§ **What to work on**: The data should be transcribed in its entirety, word for word.
=== Data segment ===
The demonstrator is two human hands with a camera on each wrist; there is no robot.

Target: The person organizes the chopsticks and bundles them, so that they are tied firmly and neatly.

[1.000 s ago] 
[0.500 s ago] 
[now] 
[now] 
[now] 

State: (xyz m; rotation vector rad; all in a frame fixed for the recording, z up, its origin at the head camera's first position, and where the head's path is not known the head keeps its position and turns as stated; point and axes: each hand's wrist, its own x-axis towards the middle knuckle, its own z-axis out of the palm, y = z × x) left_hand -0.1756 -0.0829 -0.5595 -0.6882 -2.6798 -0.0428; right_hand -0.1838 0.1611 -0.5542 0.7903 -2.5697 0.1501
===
§ **Response to the task**:
The demonstrator is two human hands with a camera on each wrist; there is no robot.

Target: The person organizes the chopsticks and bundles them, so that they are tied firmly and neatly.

[1.000 s ago] 
[0.500 s ago] 
[now] 
[now] 
[now] 

State: (xyz m; rotation vector rad; all in a frame fixed for the recording, z up, its origin at the head camera's first position, and where the head's path is not known the head keeps its position and turns as stated; point and axes: each hand's wrist, its own x-axis towards the middle knuckle, its own z-axis out of the palm, y = z × x) left_hand -0.1756 -0.0829 -0.5595 -0.6882 -2.6798 -0.0428; right_hand -0.1838 0.1611 -0.5542 0.7903 -2.5697 0.1501

Besides the given answer, there is nothing more to add.